◆ INSTRUCTIONS FOR THE TASK
Your task is to return the listing below word for word, without any of its images.

┄┄┄┄┄┄┄┄┄┄┄┄┄┄┄┄┄┄┄┄

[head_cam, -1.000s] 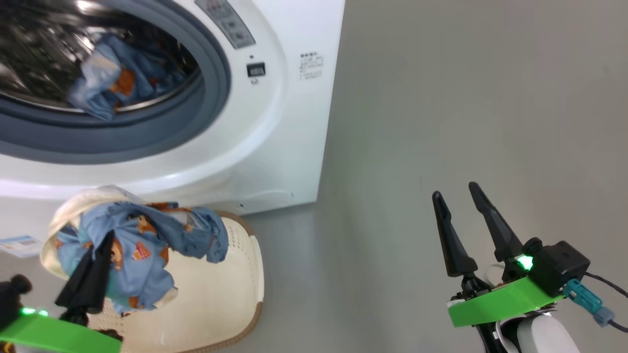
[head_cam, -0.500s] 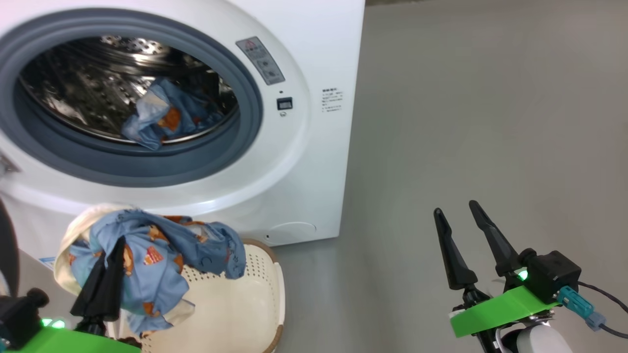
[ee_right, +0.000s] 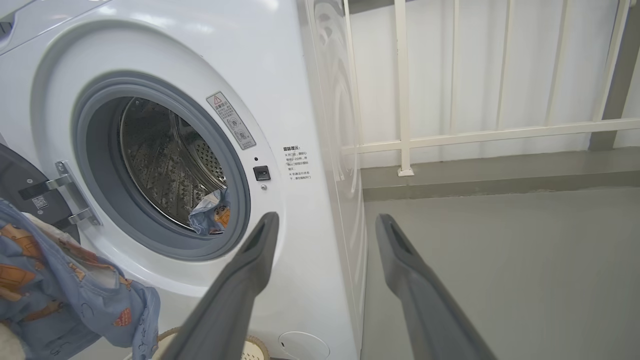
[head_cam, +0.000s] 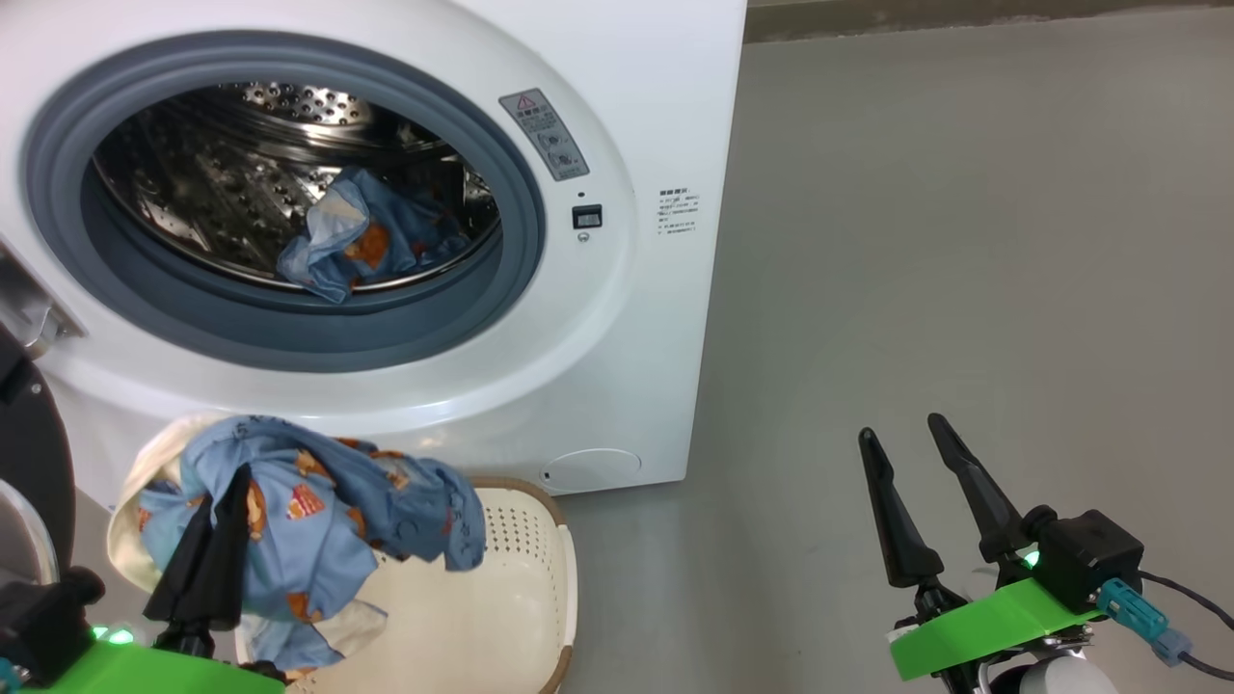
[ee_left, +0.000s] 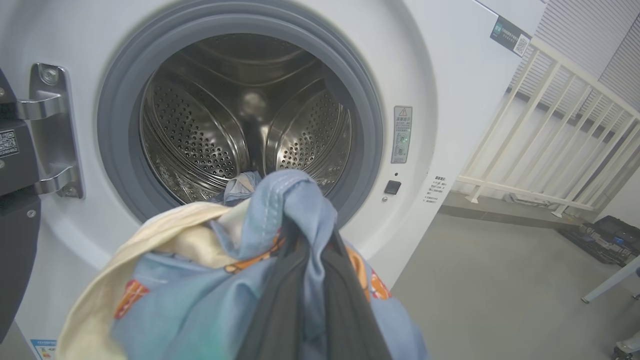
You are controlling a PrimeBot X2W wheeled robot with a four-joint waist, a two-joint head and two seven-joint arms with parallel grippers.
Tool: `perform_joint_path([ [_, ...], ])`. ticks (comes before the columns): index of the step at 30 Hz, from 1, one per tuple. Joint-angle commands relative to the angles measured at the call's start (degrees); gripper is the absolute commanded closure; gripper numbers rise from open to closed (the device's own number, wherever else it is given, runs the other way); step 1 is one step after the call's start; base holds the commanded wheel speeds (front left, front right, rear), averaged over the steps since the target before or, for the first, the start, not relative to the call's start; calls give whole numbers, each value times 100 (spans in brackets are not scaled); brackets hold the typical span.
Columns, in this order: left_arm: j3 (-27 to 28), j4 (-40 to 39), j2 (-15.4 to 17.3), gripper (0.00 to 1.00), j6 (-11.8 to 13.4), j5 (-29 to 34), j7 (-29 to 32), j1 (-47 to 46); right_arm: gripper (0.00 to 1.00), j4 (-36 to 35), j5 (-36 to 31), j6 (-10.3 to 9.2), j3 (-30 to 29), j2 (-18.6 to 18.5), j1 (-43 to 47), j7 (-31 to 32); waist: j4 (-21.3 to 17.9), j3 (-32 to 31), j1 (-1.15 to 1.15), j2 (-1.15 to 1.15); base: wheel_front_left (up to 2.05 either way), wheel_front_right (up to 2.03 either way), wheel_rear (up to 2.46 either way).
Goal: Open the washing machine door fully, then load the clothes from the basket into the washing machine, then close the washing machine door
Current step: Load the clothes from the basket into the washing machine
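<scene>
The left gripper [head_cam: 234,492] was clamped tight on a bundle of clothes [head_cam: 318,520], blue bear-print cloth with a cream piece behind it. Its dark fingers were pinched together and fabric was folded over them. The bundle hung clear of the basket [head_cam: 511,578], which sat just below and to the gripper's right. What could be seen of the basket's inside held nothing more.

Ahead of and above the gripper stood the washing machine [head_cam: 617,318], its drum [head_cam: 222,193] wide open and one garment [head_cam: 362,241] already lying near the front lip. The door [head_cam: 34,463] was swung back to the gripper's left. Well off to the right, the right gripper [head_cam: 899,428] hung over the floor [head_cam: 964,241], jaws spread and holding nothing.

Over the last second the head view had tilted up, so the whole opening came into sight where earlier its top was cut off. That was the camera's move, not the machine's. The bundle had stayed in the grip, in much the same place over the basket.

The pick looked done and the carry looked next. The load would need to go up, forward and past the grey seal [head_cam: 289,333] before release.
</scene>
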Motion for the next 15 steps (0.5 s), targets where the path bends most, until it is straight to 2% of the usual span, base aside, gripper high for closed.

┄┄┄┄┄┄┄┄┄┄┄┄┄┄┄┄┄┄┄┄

◆ EXPECTED ANSWER
[head_cam, -1.000s] 
[head_cam, -0.500s] 
[ee_right, +0.000s] 
[head_cam, +0.000s] 
[ee_left, +0.000s] 
You are controlling a PrimeBot X2W wheeled robot with a four-joint waist, a two-joint head and two seven-joint arms with parallel grippers.
Tool: `perform_joint_path([ [_, ...], ])`. ticks (comes before the columns): index of the step at 30 Hz, from 1, one per tuple. Joint-angle commands relative to the angles measured at the call's start (degrees); gripper is the absolute commanded closure; gripper numbers rise from open to closed (the device's own number, wherever else it is given, runs the other way); step 1 is one step after the call's start; base holds the commanded wheel speeds (front left, front right, rear), averaged over the steps since the target before or, for the first, the start, not relative to the call's start; calls give whole numbers, each value times 100 (spans in brackets are not scaled); brackets hold the typical span.
Columns, in this order: left_arm: j3 (-27 to 28), j4 (-40 to 39), j2 (-15.4 to 17.3), gripper (0.00 to 1.00), j6 (-11.8 to 13.4), j5 (-29 to 34), j7 (-29 to 32), j1 (-47 to 46); right_arm: gripper (0.00 to 1.00), j4 (-36 to 35), j5 (-36 to 31), j6 (-10.3 to 9.2), j3 (-30 to 29), j2 (-18.6 to 18.5), j1 (-43 to 47), j7 (-31 to 32); waist: j4 (-21.3 to 17.9), j3 (-32 to 31), j1 (-1.15 to 1.15), j2 (-1.15 to 1.15); base: wheel_front_left (up to 2.05 either way), wheel_front_right (up to 2.03 either way), wheel_rear (up to 2.46 either way).
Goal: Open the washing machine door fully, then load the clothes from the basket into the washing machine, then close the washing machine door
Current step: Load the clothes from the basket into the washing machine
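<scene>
The left gripper [head_cam: 234,492] was clamped tight on a bundle of clothes [head_cam: 318,520], blue bear-print cloth with a cream piece behind it. Its dark fingers were pinched together and fabric was folded over them. The bundle hung clear of the basket [head_cam: 511,578], which sat just below and to the gripper's right. What could be seen of the basket's inside held nothing more.

Ahead of and above the gripper stood the washing machine [head_cam: 617,318], its drum [head_cam: 222,193] wide open and one garment [head_cam: 362,241] already lying near the front lip. The door [head_cam: 34,463] was swung back to the gripper's left. Well off to the right, the right gripper [head_cam: 899,428] hung over the floor [head_cam: 964,241], jaws spread and holding nothing.

Over the last second the head view had tilted up, so the whole opening came into sight where earlier its top was cut off. That was the camera's move, not the machine's. The bundle had stayed in the grip, in much the same place over the basket.

The pick looked done and the carry looked next. The load would need to go up, forward and past the grey seal [head_cam: 289,333] before release.
</scene>
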Motion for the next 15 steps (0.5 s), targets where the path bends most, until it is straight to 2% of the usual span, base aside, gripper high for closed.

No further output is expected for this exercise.